> Material to process:

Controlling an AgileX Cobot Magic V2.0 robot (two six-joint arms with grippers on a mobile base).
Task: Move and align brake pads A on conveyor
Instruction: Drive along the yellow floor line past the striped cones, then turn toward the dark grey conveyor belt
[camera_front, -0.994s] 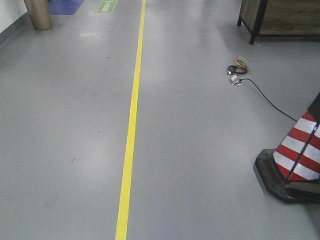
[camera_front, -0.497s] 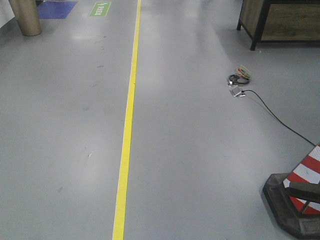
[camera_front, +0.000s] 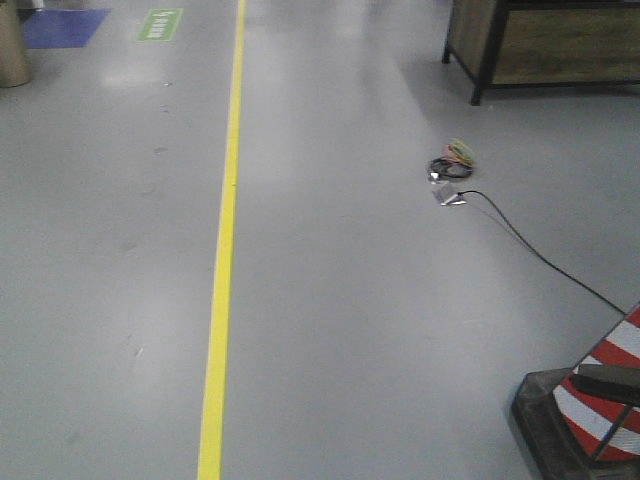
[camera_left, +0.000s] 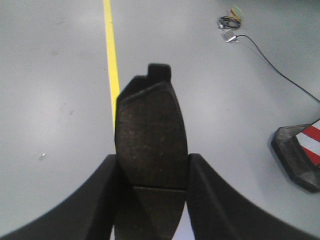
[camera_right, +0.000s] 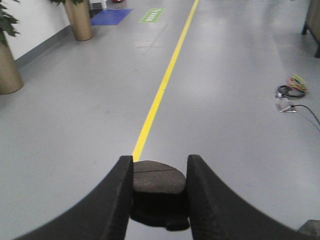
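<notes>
Left fingers (camera_left: 100, 200): mine, closed narrow on a pad, one black finger on each long edge.
Left gripper (camera_left: 151, 192): holds its pad above the floor.
Left pad (camera_left: 150, 150): dark grey, speckled face toward the wrist camera, long axis running away from it; cross groove low between my fingers; small backing-plate tab at the far end.
Right fingers (camera_right: 115, 200): mine, also closed narrow on a pad, pressing its two sides.
Right gripper (camera_right: 159, 192): holds its pad above the floor.
Right pad (camera_right: 159, 181): dark, lying flatter to the camera, curved edge pointing outward; groove visible across its top; lower part in shadow.
Conveyor: not visible in any view; I cannot tell where it lies.
Other pads: only these two show.
Floor (camera_front: 350, 330): glossy grey, below both pads.
Yellow line (camera_front: 222, 250): runs down the floor, left of centre in the front view, passing behind both pads in the wrist views.
Cable (camera_front: 530, 250): black, trailing from a small coil and a metal box on the floor, right side.
Cone (camera_front: 600, 400): red and white, black base, lower right corner.
Cabinet (camera_front: 540, 40): wood panels, black frame, upper right.
Planters (camera_right: 80, 20): tan, by the left wall, right wrist view.
</notes>
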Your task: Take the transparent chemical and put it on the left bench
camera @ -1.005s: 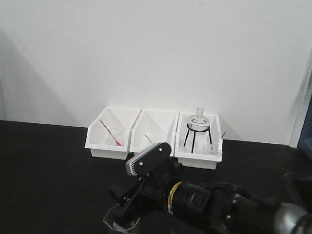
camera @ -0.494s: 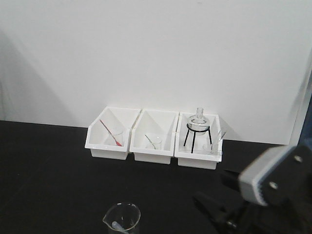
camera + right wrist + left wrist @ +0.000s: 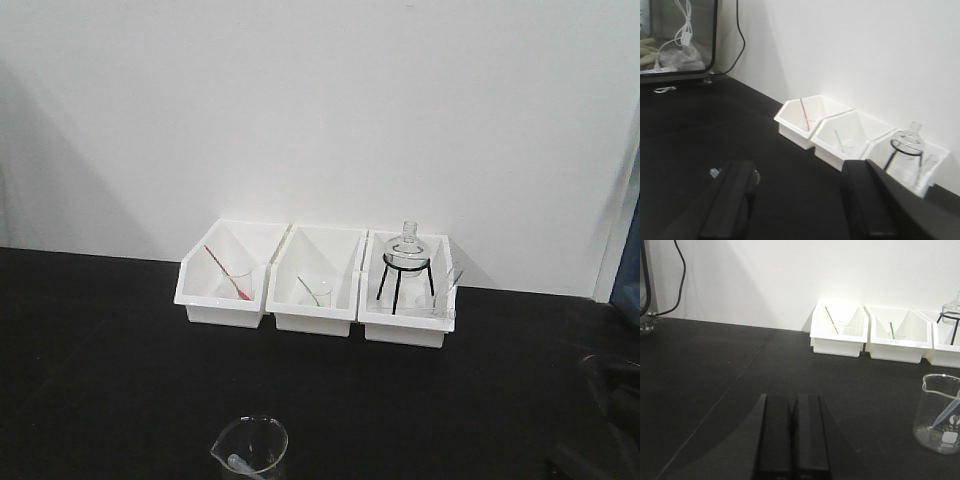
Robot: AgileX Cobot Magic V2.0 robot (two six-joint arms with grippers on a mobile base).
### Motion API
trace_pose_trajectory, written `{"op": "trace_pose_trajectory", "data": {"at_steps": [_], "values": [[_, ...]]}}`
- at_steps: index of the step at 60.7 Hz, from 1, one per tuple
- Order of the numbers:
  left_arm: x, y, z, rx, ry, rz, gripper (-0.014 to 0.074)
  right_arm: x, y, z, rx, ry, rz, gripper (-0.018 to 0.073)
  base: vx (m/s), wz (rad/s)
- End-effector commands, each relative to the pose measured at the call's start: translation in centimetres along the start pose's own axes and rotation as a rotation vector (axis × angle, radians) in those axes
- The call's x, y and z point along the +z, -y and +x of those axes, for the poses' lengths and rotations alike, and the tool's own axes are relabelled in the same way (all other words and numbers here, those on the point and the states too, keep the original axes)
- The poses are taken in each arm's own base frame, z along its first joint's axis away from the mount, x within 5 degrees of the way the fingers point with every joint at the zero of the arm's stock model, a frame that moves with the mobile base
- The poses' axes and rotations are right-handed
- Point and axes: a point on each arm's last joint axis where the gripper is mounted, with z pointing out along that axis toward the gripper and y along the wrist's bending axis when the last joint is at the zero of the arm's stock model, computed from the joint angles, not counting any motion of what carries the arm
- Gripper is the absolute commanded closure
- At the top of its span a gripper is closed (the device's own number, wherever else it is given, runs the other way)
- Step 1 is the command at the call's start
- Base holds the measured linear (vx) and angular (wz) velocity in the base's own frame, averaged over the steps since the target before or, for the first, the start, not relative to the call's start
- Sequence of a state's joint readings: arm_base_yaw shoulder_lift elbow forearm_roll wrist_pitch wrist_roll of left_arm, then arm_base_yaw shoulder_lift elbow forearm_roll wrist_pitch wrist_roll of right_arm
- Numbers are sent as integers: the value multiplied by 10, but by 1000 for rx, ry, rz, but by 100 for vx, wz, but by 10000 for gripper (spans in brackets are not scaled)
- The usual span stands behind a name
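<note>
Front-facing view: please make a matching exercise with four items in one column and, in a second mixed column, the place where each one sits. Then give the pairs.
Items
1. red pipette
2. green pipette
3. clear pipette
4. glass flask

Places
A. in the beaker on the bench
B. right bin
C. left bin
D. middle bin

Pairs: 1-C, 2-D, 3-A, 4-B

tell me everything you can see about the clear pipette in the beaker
The transparent chemical is a slim, whitish-translucent plastic dropper pipette. It leans tilted inside a clear glass beaker on the black bench, one end near the base, the other against the wall. Neither gripper touches it.
</note>
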State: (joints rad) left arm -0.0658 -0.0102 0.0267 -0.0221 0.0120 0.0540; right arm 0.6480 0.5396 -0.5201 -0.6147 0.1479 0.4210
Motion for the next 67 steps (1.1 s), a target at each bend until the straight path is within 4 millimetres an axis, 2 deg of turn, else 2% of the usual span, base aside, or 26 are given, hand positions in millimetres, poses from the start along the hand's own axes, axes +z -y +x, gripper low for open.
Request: {"op": "trace_pose_trajectory", "data": {"at_steps": [1,6,14,23,29,36,40,67], "values": [[-1,0,-3,-9,81,-2,600,-8,4,-9,-64,41,28,166,0,0],[-1,0,-3,-9,81,-2,600,-18,7,-3,-46,24,64,220,0,0],[-1,0,-3,-9,81,-2,600,-44,15,17,125,79,210,359,0,0],[-1,0,-3,-9,81,-2,600,-69,15,48,69,119,414,501,0,0],[-1,0,-3,-9,81,-2,600,-72,8,87,50,75,486,573,0,0],[-1,0,-3,-9,81,-2,600,-62,4,134,129,4,517,568,0,0],[-1,0,-3,-9,81,-2,600,-60,3,147,175,15,533,568,0,1],[-1,0,-3,-9,81,-2,600,-61,3,148,209,-18,537,567,0,0]]}}
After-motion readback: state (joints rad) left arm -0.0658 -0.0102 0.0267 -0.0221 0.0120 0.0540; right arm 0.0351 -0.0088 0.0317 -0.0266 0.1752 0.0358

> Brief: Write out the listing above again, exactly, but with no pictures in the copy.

> Output of the task:
Controlling an AgileX Cobot Magic V2.0 robot (two six-joint arms with grippers on a mobile base).
Task: Move and align brake pads A on conveyor
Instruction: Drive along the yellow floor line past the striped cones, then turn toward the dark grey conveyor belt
[camera_front, -0.994s] 
[camera_front, -0.497s] 
[camera_front, +0.000s] 
[camera_left, +0.000s] 
[camera_right, +0.000s] 
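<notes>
Left fingers (camera_left: 100, 200): mine, closed narrow on a pad, one black finger on each long edge.
Left gripper (camera_left: 151, 192): holds its pad above the floor.
Left pad (camera_left: 150, 150): dark grey, speckled face toward the wrist camera, long axis running away from it; cross groove low between my fingers; small backing-plate tab at the far end.
Right fingers (camera_right: 115, 200): mine, also closed narrow on a pad, pressing its two sides.
Right gripper (camera_right: 159, 192): holds its pad above the floor.
Right pad (camera_right: 159, 181): dark, lying flatter to the camera, curved edge pointing outward; groove visible across its top; lower part in shadow.
Conveyor: not visible in any view; I cannot tell where it lies.
Other pads: only these two show.
Floor (camera_front: 350, 330): glossy grey, below both pads.
Yellow line (camera_front: 222, 250): runs down the floor, left of centre in the front view, passing behind both pads in the wrist views.
Cable (camera_front: 530, 250): black, trailing from a small coil and a metal box on the floor, right side.
Cone (camera_front: 600, 400): red and white, black base, lower right corner.
Cabinet (camera_front: 540, 40): wood panels, black frame, upper right.
Planters (camera_right: 80, 20): tan, by the left wall, right wrist view.
</notes>
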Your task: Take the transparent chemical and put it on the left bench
camera @ -1.005s: 
camera @ -0.494s: 
camera + right wrist + left wrist @ +0.000s: 
Robot: AgileX Cobot Magic V2.0 robot (two six-joint arms with grippers on a mobile base).
### Motion API
trace_pose_trajectory, written `{"op": "trace_pose_trajectory", "data": {"at_steps": [_], "values": [[_, ...]]}}`
- at_steps: index of the step at 60.7 Hz, from 1, one per tuple
- Order of the numbers:
  left_arm: x, y, z, rx, ry, rz, gripper (-0.014 to 0.074)
  right_arm: x, y, z, rx, ry, rz, gripper (-0.018 to 0.073)
  base: vx (m/s), wz (rad/s)
- End-effector commands, each relative to the pose measured at the call's start: translation in centimetres along the start pose's own axes and rotation as a rotation vector (axis × angle, radians) in those axes
- The call's x, y and z point along the +z, -y and +x of those axes, for the poses' lengths and rotations alike, and the tool's own axes are relabelled in the same way (all other words and numbers here, those on the point and the states too, keep the original axes)
- The poses are taken in each arm's own base frame, z along its first joint's axis away from the mount, x within 5 degrees of the way the fingers point with every joint at the zero of the arm's stock model, a frame that moves with the mobile base
- The poses' axes and rotations are right-handed
- Point and axes: a point on each arm's last joint axis where the gripper is mounted, with z pointing out along that axis toward the gripper and y along the wrist's bending axis when the last joint is at the zero of the arm's stock model, computed from the joint angles, not counting any motion of what carries the arm
- Gripper is the absolute commanded closure
- At the top of its span a gripper is closed (the device's own number, wherever else it is given, runs the other way)
- Step 1 is the command at the call's start
- Base holds the measured linear (vx) and angular (wz) velocity in the base's own frame, averaged over the steps since the target before or, for the first, the start, not relative to the call's start
- Sequence of a state's joint readings: arm_base_yaw shoulder_lift elbow forearm_roll wrist_pitch wrist_roll of left_arm, then arm_base_yaw shoulder_lift elbow forearm_roll wrist_pitch wrist_roll of right_arm
- Numbers are sent as integers: the value multiplied by 10, but by 1000 for rx, ry, rz, but by 100 for vx, wz, but by 10000 for gripper (spans in brackets are not scaled)
- The usual span stands behind a name
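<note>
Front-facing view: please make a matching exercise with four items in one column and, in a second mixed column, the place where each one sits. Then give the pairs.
Items
1. red pipette
2. green pipette
3. clear pipette
4. glass flask

Places
A. in the beaker on the bench
B. right bin
C. left bin
D. middle bin

Pairs: 1-C, 2-D, 3-A, 4-B

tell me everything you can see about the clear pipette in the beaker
The transparent chemical is a slim, whitish-translucent plastic dropper pipette. It leans tilted inside a clear glass beaker on the black bench, one end near the base, the other against the wall. Neither gripper touches it.
</note>
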State: (joints rad) left arm -0.0658 -0.0102 0.0267 -0.0221 0.0120 0.0540; right arm 0.6480 0.5396 -0.5201 -0.6147 0.1479 0.4210
Motion for the next 67 steps (1.1 s), a target at each bend until the straight path is within 4 millimetres an axis, 2 deg of turn, else 2% of the usual span, base aside, or 26 are given, hand positions in millimetres, poses from the start along the hand's own axes, axes +z -y +x, gripper low for open.
Request: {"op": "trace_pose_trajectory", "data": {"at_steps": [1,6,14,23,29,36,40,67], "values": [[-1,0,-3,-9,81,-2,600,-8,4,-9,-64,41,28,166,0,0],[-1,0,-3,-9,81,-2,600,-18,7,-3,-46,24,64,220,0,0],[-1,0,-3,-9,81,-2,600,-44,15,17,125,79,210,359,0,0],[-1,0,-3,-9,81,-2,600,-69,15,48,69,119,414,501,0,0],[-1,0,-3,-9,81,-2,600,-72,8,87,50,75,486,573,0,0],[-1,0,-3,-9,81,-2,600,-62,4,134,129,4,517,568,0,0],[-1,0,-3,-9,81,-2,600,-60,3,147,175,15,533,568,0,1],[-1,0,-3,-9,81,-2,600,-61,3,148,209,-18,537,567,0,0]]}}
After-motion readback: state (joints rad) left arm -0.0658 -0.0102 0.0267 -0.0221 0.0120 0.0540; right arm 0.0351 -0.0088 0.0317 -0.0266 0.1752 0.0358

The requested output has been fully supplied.